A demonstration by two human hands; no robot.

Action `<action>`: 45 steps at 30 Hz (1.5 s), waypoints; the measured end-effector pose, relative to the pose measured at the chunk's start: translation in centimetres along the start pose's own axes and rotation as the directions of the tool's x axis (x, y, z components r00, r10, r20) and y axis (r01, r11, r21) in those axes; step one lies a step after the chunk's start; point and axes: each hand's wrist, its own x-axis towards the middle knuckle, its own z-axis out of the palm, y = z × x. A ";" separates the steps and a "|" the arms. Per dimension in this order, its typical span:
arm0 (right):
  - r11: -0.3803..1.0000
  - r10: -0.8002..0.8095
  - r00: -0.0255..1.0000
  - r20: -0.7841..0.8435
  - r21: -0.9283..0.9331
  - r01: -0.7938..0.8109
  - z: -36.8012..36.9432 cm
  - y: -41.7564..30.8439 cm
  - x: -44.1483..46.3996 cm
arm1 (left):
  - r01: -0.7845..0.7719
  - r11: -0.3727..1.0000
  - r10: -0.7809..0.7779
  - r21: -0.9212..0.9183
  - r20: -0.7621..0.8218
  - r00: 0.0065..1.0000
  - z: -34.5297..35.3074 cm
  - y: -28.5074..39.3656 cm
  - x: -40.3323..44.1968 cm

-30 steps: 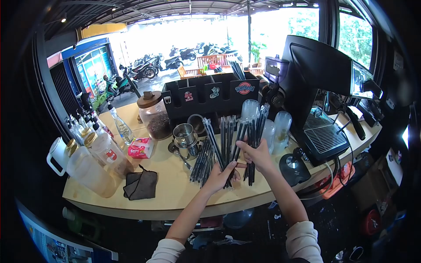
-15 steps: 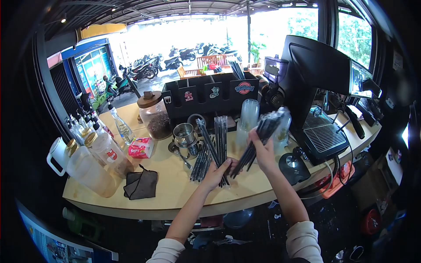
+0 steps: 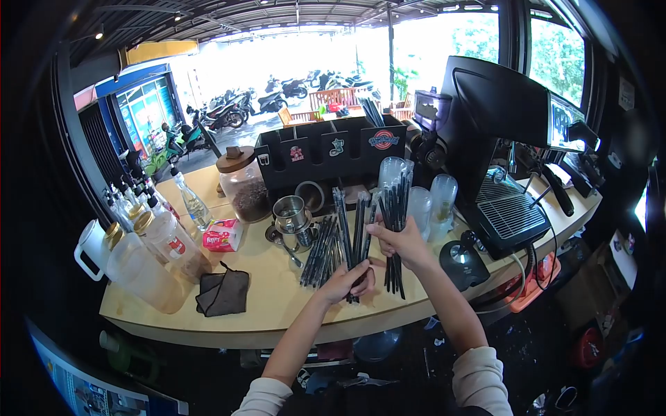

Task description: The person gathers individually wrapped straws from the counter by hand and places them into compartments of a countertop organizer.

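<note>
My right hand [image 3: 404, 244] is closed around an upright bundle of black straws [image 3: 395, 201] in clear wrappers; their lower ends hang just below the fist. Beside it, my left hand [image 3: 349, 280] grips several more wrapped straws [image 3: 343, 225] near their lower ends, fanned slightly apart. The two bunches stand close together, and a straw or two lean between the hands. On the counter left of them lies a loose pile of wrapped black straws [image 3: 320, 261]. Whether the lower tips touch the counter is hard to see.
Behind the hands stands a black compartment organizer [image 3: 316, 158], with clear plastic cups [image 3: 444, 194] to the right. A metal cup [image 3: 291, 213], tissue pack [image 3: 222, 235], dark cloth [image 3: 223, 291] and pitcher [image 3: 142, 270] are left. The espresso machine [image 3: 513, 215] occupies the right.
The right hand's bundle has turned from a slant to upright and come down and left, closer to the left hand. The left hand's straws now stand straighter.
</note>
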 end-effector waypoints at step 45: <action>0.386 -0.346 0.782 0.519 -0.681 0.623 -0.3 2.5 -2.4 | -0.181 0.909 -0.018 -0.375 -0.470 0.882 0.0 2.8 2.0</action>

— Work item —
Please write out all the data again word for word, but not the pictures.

— Task response —
A demonstration by two human hands; no robot.

Action `<action>`: 45 steps at 30 Hz (1.5 s), waypoints; the measured end-effector pose, relative to the pose measured at the chunk's start: translation in centimetres along the start pose's own axes and rotation as the directions of the tool's x axis (x, y, z components r00, r10, r20) and y axis (r01, r11, r21) in those axes; step one lies a step after the chunk's start; point and axes: each hand's wrist, its own x-axis towards the middle knuckle, its own z-axis out of the palm, y = z × x. A ";" separates the steps and a "|" the arms. Per dimension in this order, its typical span:
arm0 (right):
  - r11: -0.3803..1.0000
  - r10: -0.8002..0.8095
  - r00: -0.0255..1.0000
  - r20: -0.7841..0.8435
  - r21: -0.9283..0.9331
  - r01: -0.7938..0.8109
  - z: -36.8012..36.9432 cm
  - y: -41.7564..30.8439 cm
  - x: -44.1483..46.3996 cm
arm1 (left):
  - r01: -0.7845..0.7719
  - r11: -0.3727..1.0000
  - r10: -0.7809..0.7779
  - r21: -0.9212..0.9183
  - r20: -0.7621..0.8218
  - r00: 0.0065..1.0000
  - z: -34.5297..35.3074 cm
  - y: -28.5074..39.3656 cm
  - x: -40.3323..44.1968 cm

-30 steps: 
-15 steps: 
+0 steps: 

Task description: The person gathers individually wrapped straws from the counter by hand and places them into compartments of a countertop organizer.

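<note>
My right hand [image 3: 404, 244] is closed around an upright bundle of black straws [image 3: 395, 201] in clear wrappers; their lower ends hang just below the fist. Beside it, my left hand [image 3: 349, 280] grips several more wrapped straws [image 3: 343, 225] near their lower ends, fanned slightly apart. The two bunches stand close together, and a straw or two lean between the hands. On the counter left of them lies a loose pile of wrapped black straws [image 3: 320, 261]. Whether the lower tips touch the counter is hard to see.
Behind the hands stands a black compartment organizer [image 3: 316, 158], with clear plastic cups [image 3: 444, 194] to the right. A metal cup [image 3: 291, 213], tissue pack [image 3: 222, 235], dark cloth [image 3: 223, 291] and pitcher [image 3: 142, 270] are left. The espresso machine [image 3: 513, 215] occupies the right.
The right hand's bundle has turned from a slant to upright and come down and left, closer to the left hand. The left hand's straws now stand straighter.
</note>
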 end-effector waypoints at step 45: <action>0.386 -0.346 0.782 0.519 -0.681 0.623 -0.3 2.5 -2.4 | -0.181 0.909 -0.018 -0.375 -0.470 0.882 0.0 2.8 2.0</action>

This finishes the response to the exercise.